I don’t know if it’s me, but every time I catch TV on the Radio there’s been some sort of sound issue –it’s probably because every time I see them I’m about a hundred yards to the right during a late-afternoon festival set or in a sweaty SXSW corridor. As someone who’s never really understood Chromeo’s appeal, securing a good spot for TVoTR seems like the obvious thing to do. To the majority of folks that perfectly understand Chromeo’s appeal, you probably don’t need commentary to understand why their live-show is pretty good. Then there’s Stevie Wonder, and I don’t think any act could put up much of a fight to the interest around his headliner slot. Nothing against My Morning Jacket, but they’ve been on the road forever; the same can’t be said for Stevie Wonder. Relevancy doesn’t matter in this situation, this is just careful deduction. A Louiseville southern-rock band with a lot of fans and a lot of sports-arenas to play, or a 61-year old legend that, while not releasing great material and vouching for the Jonas Brothers, has enough great songs to fill that hour-and-a-half slot twice over – I’m rolling with Stevie at the end of the night. Luckily for you, most of the youngsters will spend their evening with Jim James.

DAY 3

You honestly don’t have to show up till around 2 p.m.. I know that’s an awful thing to say, but in this case its kinda true. Okay, Dale Earnhardt Jr. Jr. are playing a set starting at 1:30, but they’re not really the sort of band you show up early for. The Walkmen on the other hand, are exactly the sort of band you show up early for. Decaying, pavement-washed, alleyway-rock isn’t always a slam dunk in the mid-afternoon, but I’ve never been disappointed with a Walkmen festival set. The bouncier, fleet-footed tracks from Lisbon make for a romantic high-noon. Try grabbing your potential significant other’s hand during “Juveniles” and make sure to let go of it during “The Rat.”

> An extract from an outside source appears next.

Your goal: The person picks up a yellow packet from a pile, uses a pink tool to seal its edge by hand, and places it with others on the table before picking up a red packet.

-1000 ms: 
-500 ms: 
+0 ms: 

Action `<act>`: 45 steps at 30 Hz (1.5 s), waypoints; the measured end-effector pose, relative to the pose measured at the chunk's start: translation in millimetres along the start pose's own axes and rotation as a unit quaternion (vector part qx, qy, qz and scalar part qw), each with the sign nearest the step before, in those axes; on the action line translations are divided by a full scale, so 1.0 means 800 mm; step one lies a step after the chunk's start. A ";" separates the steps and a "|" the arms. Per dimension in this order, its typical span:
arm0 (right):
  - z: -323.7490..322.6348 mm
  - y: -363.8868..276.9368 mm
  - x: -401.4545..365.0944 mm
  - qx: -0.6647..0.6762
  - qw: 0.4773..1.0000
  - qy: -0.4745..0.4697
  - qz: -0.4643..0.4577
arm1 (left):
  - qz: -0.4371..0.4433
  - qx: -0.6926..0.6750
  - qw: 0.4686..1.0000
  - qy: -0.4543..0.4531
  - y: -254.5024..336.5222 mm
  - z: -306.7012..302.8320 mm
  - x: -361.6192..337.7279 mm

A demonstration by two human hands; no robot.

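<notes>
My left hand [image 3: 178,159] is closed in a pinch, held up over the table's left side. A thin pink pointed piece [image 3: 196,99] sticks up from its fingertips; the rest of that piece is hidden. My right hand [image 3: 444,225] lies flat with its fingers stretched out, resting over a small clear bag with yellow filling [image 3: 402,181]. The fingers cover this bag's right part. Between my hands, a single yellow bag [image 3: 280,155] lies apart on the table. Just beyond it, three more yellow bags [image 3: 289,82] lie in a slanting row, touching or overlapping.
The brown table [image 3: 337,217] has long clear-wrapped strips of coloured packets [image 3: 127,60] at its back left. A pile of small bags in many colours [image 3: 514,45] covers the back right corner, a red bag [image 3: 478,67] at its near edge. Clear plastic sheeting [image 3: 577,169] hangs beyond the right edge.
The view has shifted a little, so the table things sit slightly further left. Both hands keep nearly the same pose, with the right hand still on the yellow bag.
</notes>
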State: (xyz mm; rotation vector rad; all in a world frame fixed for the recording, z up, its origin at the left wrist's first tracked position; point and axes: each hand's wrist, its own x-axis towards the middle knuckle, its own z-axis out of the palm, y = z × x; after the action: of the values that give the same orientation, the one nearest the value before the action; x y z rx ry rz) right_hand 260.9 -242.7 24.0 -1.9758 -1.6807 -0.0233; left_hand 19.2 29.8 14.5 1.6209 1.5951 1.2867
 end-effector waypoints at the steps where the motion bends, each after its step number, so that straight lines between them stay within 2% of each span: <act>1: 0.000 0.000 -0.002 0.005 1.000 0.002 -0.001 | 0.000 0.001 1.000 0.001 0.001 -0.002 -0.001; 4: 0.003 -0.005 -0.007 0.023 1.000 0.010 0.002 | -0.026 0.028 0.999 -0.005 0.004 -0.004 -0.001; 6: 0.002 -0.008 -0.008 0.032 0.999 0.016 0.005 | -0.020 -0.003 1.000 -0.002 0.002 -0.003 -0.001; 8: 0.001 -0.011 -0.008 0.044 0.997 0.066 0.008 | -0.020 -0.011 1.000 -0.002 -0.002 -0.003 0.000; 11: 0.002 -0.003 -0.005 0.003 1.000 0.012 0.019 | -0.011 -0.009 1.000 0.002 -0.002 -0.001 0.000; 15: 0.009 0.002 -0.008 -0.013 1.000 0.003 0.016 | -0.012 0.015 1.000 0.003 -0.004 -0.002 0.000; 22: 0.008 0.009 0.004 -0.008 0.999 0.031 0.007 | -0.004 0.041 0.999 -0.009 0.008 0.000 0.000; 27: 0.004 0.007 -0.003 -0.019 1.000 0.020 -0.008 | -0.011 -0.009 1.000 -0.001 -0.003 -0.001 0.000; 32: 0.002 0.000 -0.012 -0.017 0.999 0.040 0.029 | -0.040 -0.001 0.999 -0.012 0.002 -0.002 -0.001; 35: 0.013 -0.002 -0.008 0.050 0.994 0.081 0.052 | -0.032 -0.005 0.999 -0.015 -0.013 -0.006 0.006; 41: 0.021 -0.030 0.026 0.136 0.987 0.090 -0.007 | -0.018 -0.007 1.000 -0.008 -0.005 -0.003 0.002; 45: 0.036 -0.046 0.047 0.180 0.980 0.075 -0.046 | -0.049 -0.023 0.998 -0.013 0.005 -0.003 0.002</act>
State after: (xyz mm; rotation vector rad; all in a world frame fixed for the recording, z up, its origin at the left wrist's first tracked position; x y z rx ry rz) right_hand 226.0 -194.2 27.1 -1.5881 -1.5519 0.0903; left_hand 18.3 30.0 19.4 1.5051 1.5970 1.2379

As much as I want to spend the next hour booing Chiddy Bang, I’ll end up waiting around for a heavily truncated Broken Social Scene set. The last time I saw them they played for 3 hours, seemingly never running out of hits. I expect that to be packed even tightly together for the hour they’re signed up for. And Kevin Drew might not even by drunk yet. Afterwards there’s the balmy, intimate fidelity of the perennially-underrated Elbow, or the rawks-off earthquake-punk from Death From Above 1979. If you’re down with both ends of that spectrum equally, go see Elbow, they’ve got the deeper catalog and they don’t make it stateside too often. And frankly, it doesn’t seem like this DFA ‘reunion’ tour is ending any time soon.

Fleet Foxes at 6:30 seems like a no-brainer, but honestly, after three separate experiences with the band, it seems like they can’t help but be really, really boring. Good records and all, but standing in a field listening to harmonies doesn’t hold attention for as long as they’d probably hope. The concept of a Fleet Foxes live show is a lot better than the practice, especially at the tail end of a weary weekend. Instead, there’s the option of a sandwich and whatever disaster the Randy Newman set will be, after being thoroughly disappointed, go grab a spot for Arcade Fire.

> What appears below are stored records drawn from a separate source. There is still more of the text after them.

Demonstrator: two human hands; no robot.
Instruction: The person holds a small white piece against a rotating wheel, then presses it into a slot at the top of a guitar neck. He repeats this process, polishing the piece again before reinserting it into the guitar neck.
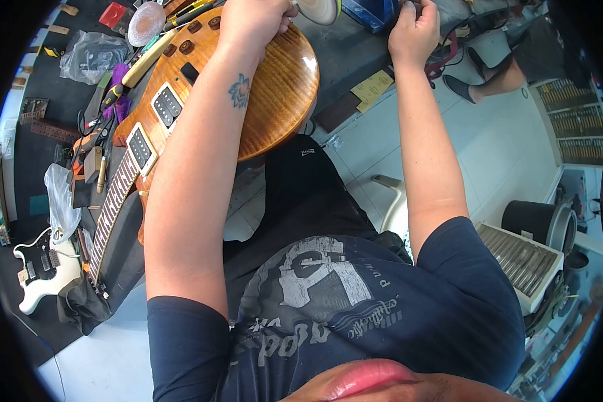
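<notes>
My left hand (258, 23) is at the top edge, above the body of an amber flame-top electric guitar (278, 94). Its fingers are curled, and what they grip is too small to make out. A round pale object with a yellowish rim (320, 9) is just right of it. My right hand (414, 33) has its fingers drawn together beside a blue container (368, 12); a small dark bit shows at the fingertips, unclear. My left forearm crosses over the guitar, hiding part of its body.
Tools, a clear plastic bag (95, 57), a purple cloth (118, 94) and a white guitar body (50, 271) lie at left. Yellow notes (372, 90) are near the bench edge. Another person's leg (499, 84) shows at upper right, above a slatted box (519, 261).
</notes>
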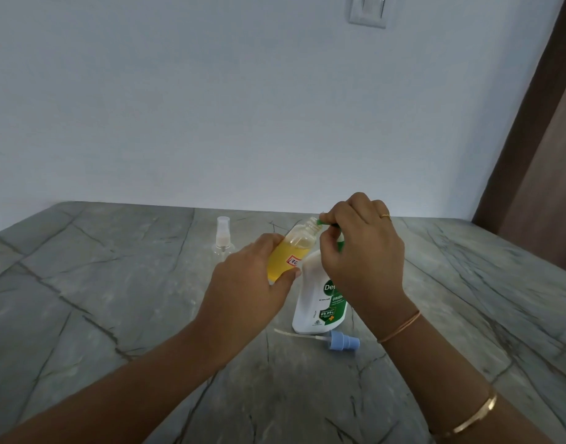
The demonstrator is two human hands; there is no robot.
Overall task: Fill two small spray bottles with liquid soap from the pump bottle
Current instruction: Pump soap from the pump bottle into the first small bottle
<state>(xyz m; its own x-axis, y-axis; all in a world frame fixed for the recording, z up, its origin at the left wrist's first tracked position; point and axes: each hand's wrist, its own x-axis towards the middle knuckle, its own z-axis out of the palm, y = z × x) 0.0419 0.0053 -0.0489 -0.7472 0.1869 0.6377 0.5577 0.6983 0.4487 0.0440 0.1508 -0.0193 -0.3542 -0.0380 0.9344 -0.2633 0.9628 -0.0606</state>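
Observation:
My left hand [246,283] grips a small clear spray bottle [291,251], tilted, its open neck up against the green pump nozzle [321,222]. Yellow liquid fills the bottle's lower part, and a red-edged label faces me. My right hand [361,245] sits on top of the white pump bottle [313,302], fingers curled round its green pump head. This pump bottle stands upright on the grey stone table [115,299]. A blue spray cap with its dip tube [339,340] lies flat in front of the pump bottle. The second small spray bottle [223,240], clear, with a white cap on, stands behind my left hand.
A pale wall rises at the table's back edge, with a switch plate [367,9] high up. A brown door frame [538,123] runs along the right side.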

It should be said, that no matter how tired your feet are, or the bad taste left in your mouth by Arcade Fire’s skyrocketed notoriety, you’d best stick around for their set. I don’t care how many times you’ve seen them, or how passé you may think their music is – they set out with the goal of crafting a spiritual experience night after night. That’s generally why we pay money to see live music, to have some sort of spiritual experience. “Wake Up” might be corny, but in a field with thousands of people, it’s a feeling you’ll spend your entire life trying to get back.

***

Apart from all that, it’s nice just to get wrapped up in Austin. It’s a great city to see bands, but it’s also a great city to eat food, to drink coffee, to take walks – it’s full to the brim with diversions. The unparalleled craziness of ACL might put things in fast-forward, but if you get a second to escape away from all the noise, there’s plenty within the city limits to keep you occupied.

Oh, and a local’s note, Kerbey Lane is open 24 hours and their pancakes are boss.

Check back during the weekend for our interview series from ACL!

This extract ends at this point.